Comparison of the major- and trace-element compositions of the Kang-dian and Rössing-Husaib uraniferous leucocratic rocks

Abstract

The Rössing-Husaib area is well-known for its low-grade and large-reserve U deposits hosted by leucogranites. The leucocratic dykes in the Kang-dian area of China resemble the Rössing-Husaib uraniferous leucogranites in occurrences and mineral assemblages, however, it remains disputable if the Rössing-Husaib and Kang-dian leucocratic rocks have consistent U-mineralizing processes. A comparison of the major and trace element data of the leucocratic rocks from both areas may help to better understand the ore-forming mechanisms and provide implications for exploration in the Kang-dian area. The positive correlation between Rb and P₂O₅ contents for the Rössing leucogranite samples is typical of S-type granitoids in spite of the low A/CNK ratios (∼1.0). The Rössing-Husaib uraniferous leucogranites are generally rich in K₂O and Rb, and have high Rb/Sr and Rb/Ba ratios.
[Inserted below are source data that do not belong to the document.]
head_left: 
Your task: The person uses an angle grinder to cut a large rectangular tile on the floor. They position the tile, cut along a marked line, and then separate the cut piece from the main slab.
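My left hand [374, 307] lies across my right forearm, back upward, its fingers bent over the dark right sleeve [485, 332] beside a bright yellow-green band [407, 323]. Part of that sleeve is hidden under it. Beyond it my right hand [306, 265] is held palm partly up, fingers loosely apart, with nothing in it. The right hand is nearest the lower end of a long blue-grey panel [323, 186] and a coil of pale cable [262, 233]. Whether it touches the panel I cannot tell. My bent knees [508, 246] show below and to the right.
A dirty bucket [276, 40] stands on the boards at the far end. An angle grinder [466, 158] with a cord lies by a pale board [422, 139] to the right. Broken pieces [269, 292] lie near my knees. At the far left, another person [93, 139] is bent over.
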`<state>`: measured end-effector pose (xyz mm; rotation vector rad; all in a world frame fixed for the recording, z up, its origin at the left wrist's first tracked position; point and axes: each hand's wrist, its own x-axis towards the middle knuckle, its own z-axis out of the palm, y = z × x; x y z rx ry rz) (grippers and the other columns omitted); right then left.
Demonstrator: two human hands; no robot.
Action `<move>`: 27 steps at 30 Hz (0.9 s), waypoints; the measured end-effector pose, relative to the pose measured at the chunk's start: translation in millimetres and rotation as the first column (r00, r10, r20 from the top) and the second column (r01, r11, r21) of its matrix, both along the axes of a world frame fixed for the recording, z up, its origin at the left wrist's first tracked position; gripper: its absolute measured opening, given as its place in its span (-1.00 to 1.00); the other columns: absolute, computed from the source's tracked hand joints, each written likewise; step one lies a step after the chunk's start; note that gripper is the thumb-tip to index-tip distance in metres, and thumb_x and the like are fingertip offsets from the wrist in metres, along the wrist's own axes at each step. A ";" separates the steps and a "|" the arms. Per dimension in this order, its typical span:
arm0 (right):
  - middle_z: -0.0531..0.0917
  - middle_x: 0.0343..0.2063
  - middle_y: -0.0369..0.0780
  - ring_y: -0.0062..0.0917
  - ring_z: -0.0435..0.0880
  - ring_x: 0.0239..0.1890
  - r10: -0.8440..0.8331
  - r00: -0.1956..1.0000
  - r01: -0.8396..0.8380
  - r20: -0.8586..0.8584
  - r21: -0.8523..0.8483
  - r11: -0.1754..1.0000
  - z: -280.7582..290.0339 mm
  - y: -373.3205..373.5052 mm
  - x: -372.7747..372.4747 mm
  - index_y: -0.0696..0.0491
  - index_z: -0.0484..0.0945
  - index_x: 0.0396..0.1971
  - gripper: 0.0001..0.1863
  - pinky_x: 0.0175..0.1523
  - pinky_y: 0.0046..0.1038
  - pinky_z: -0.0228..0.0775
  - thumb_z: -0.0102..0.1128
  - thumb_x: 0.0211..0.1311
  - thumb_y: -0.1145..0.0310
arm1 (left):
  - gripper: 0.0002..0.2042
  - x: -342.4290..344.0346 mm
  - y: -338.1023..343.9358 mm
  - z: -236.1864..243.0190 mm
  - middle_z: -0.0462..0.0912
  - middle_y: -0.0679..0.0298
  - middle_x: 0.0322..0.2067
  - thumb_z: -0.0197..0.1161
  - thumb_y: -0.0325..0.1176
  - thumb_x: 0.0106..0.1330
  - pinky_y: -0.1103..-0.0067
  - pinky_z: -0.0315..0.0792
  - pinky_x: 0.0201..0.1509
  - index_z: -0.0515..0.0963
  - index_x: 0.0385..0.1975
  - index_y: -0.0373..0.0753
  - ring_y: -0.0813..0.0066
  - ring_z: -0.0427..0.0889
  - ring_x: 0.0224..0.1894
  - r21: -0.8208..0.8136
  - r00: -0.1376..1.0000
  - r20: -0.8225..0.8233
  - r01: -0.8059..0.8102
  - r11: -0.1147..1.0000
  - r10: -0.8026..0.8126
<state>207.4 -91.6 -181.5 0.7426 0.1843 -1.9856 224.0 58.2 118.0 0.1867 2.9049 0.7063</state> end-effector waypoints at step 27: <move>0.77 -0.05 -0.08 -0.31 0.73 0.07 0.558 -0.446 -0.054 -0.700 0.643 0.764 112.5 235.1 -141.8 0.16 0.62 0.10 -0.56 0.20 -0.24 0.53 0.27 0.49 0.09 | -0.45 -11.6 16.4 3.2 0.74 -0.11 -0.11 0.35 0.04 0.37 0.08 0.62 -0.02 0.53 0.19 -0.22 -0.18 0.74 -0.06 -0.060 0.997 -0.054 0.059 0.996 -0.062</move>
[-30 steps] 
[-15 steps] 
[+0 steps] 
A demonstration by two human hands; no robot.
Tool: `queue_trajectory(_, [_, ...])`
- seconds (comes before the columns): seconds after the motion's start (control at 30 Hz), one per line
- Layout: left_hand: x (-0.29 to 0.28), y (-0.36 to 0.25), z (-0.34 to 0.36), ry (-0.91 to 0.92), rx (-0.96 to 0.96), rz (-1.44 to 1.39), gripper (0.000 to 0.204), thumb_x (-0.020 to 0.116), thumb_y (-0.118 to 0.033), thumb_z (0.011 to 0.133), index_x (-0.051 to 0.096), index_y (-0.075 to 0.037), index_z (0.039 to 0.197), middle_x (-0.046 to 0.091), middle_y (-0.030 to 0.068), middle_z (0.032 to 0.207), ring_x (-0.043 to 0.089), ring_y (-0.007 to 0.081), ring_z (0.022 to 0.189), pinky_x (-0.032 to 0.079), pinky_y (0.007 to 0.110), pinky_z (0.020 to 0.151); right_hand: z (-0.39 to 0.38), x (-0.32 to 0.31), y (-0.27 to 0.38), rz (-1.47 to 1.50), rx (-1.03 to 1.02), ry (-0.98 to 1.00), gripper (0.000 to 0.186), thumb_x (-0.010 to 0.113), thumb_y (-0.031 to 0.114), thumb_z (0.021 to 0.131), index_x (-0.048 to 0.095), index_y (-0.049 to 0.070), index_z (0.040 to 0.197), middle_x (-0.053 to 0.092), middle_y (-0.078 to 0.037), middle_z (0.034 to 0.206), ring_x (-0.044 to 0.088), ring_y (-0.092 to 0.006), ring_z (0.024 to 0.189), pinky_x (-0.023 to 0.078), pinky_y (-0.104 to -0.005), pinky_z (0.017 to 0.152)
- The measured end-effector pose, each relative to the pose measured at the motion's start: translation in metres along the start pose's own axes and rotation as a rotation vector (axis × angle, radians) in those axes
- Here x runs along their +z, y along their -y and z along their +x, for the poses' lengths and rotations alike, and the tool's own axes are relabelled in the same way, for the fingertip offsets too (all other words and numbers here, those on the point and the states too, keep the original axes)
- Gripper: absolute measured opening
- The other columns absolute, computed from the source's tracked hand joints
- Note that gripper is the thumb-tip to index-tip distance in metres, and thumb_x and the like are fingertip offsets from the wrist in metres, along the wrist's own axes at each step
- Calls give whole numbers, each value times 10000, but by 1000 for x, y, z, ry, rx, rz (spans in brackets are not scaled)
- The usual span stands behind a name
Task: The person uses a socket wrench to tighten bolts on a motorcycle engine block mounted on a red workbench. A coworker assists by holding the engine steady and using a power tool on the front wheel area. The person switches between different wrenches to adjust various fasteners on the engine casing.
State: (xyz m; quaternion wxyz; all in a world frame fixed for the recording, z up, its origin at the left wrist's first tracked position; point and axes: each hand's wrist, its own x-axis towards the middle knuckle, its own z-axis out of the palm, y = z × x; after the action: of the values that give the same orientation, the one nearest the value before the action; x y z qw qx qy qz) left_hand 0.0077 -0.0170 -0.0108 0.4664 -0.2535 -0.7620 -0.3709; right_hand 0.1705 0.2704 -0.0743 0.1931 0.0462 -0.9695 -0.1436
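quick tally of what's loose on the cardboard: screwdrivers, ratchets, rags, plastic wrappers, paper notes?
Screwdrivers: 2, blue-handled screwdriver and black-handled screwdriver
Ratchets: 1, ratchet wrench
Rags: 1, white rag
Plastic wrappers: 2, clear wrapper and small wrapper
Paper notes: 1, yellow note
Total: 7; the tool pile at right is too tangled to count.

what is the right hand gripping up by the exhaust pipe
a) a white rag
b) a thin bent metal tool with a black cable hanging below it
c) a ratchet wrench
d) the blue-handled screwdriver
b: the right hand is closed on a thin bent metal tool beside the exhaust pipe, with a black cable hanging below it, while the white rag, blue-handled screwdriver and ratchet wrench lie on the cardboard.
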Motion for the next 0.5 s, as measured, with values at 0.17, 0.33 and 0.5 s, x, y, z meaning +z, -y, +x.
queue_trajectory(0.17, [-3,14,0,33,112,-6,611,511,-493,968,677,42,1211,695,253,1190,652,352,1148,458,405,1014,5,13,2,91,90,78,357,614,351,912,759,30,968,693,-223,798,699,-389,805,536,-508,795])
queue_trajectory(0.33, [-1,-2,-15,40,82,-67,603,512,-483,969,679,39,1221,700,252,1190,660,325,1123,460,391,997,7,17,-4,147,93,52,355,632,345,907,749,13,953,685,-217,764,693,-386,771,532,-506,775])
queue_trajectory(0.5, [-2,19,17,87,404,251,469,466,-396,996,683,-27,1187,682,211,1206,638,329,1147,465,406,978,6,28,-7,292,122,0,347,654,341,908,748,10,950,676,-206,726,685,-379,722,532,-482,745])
In contrast, the Kang-dian leucocratic dykes have lower K₂O and Rb contents, and lower Rb/Sr and Rb/Ba ratios, suggesting a clay-poor source. The U contents of the Rössing-Husaib and Kang-dian dyke samples are positively correlated with TiO₂ contents, but show no correlation with Rb/Sr ratios, which is inconsistent with fractional crystallization. Low-degree partial melting of a U-rich protolith may account for primary U enrichment in the leucocratic rocks. The variable major- and trace-element compositions of the Kang-dian dyke samples may reflect wall-rock assimilation and/or alteration to varying degrees, which further enhanced U enrichment. Relatively low Th/U ratios (∼0.1) favored the final crystallization of uraninite. The uraniferous leucogranites in the Kang-dian and Rössing-Husaib areas are commonly undeformed and emplaced along regional large faults and/or domes at the late stage of orogeny. We propose that decompression and uplift of basement rocks facilitated the generation of uraniferous melts, and regional large faults provided a pathway for the ascent of leucocratic magma from depth.